__Work order__.
Please return the lines below verbatim, beginning at the one that has "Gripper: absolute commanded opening" and stopping after the one that has "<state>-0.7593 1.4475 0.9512", and add no other lines.
◆ ◆ ◆
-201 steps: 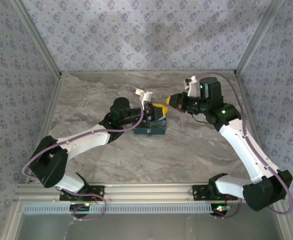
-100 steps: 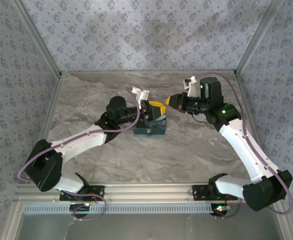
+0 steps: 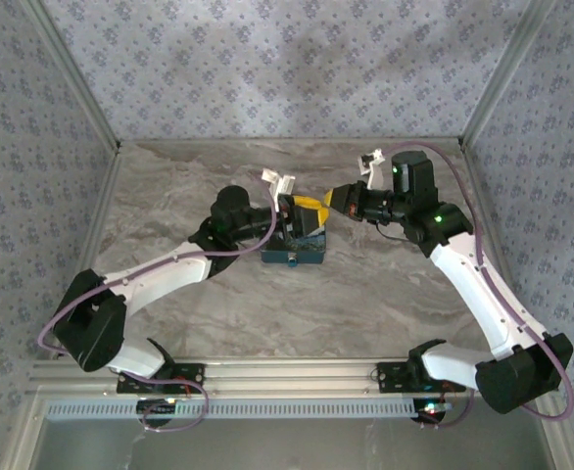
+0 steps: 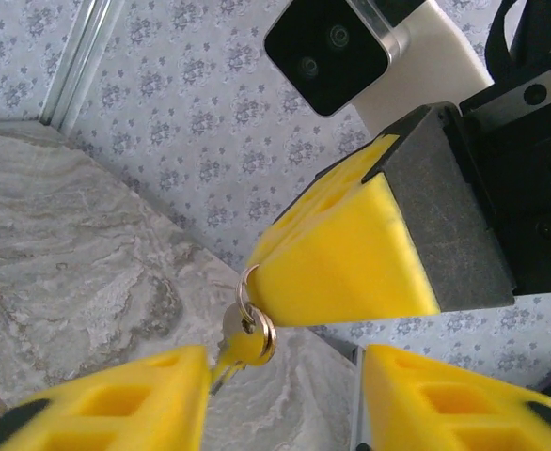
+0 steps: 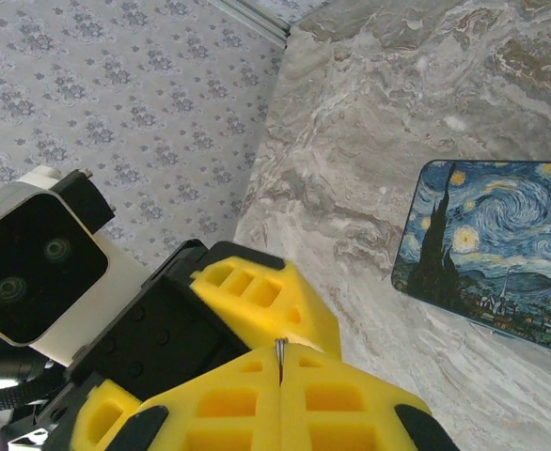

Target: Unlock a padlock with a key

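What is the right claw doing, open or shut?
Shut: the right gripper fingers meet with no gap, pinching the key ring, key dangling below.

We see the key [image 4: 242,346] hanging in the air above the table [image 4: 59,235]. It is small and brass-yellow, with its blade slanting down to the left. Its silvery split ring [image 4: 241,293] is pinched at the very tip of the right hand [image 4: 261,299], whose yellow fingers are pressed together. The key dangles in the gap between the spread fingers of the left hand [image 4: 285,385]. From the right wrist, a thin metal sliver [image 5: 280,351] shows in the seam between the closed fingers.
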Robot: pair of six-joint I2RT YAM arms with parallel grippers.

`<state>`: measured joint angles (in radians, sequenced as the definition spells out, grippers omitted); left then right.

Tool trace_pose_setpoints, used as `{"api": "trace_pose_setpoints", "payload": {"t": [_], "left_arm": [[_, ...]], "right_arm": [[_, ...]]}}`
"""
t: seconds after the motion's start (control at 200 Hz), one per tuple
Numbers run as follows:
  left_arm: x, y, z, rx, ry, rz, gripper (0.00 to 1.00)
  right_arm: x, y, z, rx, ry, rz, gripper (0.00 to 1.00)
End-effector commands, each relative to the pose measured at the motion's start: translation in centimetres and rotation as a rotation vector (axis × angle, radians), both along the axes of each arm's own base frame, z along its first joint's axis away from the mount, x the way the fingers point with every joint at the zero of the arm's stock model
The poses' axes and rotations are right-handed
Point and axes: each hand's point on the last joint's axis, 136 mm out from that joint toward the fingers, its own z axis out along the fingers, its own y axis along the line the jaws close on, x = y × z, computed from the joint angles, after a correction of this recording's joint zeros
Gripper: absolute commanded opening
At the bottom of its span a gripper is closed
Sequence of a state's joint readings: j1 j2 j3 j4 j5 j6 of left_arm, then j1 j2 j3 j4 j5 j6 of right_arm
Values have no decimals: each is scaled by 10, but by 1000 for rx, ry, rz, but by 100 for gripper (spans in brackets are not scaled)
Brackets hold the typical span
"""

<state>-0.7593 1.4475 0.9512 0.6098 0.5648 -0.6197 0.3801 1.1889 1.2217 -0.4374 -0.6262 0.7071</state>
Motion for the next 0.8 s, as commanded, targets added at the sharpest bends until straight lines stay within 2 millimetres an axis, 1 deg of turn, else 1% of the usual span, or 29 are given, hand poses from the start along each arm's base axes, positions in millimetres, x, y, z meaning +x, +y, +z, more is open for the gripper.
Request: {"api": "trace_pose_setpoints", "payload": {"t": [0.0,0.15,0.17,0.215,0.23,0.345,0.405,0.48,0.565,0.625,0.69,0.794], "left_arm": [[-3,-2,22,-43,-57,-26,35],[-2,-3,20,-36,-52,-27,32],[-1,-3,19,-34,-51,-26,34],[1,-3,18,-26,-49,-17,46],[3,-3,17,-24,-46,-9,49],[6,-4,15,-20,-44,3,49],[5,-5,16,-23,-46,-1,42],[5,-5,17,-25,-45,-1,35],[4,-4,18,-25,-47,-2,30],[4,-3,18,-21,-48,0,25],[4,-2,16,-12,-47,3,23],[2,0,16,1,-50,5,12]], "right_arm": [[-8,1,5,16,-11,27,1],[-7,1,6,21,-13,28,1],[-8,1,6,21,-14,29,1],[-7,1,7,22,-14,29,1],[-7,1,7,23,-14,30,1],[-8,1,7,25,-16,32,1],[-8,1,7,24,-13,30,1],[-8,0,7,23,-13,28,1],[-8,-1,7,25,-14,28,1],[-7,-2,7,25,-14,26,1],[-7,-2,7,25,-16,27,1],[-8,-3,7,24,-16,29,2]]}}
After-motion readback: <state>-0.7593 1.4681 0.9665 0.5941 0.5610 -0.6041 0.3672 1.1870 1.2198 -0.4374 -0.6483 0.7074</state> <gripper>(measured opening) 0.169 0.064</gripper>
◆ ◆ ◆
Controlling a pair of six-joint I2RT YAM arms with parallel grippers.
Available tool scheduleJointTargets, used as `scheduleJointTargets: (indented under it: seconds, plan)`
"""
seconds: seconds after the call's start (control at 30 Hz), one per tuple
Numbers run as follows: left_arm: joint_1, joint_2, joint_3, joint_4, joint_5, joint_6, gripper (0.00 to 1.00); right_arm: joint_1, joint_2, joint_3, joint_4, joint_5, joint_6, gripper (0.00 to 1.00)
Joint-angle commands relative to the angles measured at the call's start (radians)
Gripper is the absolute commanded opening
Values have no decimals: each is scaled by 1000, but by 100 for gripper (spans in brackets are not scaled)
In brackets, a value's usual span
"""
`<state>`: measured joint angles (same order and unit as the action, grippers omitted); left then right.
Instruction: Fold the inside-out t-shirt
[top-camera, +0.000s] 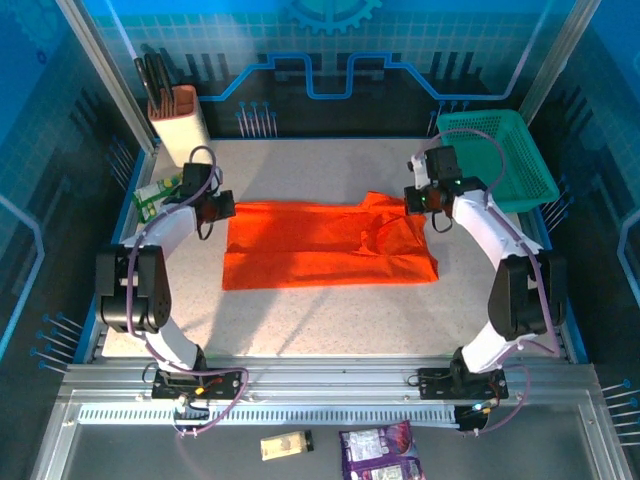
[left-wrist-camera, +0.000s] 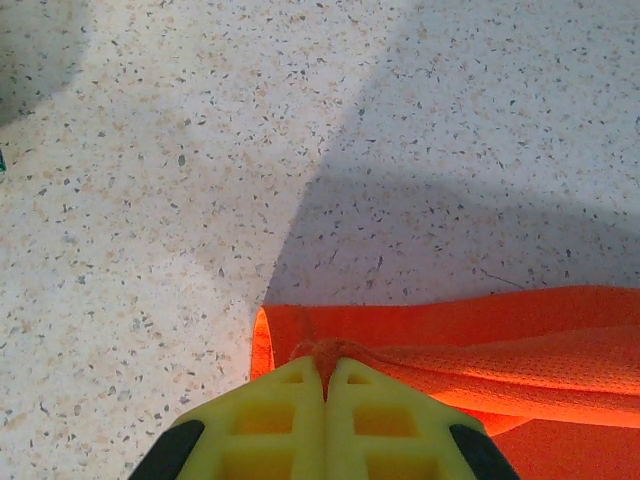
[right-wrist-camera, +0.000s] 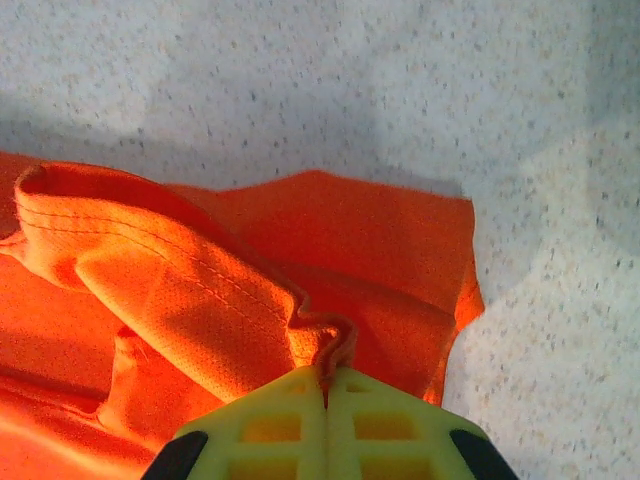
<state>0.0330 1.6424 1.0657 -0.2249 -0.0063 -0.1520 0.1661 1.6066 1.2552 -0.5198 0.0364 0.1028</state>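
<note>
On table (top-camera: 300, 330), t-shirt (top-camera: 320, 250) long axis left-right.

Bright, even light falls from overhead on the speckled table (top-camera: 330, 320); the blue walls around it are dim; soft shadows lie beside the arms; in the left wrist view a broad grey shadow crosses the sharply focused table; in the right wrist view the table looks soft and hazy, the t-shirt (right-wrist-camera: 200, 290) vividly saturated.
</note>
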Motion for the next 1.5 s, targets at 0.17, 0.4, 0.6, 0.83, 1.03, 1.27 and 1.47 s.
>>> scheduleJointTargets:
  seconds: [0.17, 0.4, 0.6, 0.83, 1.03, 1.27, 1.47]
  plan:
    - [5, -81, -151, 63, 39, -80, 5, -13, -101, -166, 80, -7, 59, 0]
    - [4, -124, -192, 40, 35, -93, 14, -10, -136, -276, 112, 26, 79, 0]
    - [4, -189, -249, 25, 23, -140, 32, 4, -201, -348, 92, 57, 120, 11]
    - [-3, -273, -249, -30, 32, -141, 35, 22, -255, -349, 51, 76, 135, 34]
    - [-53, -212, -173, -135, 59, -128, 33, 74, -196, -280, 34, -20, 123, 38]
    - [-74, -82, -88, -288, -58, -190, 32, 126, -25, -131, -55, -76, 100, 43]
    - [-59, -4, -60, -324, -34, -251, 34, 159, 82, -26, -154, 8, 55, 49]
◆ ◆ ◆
__Your response__.
Gripper: absolute commanded opening
At the bottom of its span a gripper is closed
Sequence of a state's joint readings: j1 j2 j3 j4 j5 j6 of left_arm, then j1 j2 j3 j4 j5 j6 of right_arm
Values have no decimals: each is scaled by 10, but by 1000 for rx, ry, rz, but by 100 for gripper (spans in brackets are not scaled)
Brackets hold the typical span
"""

<state>-0.7593 1.4475 0.9512 0.6098 0.5648 -0.6197 0.3801 1.1889 1.2217 -0.4374 -0.6262 0.7071</state>

Nothing remains to add to the answer.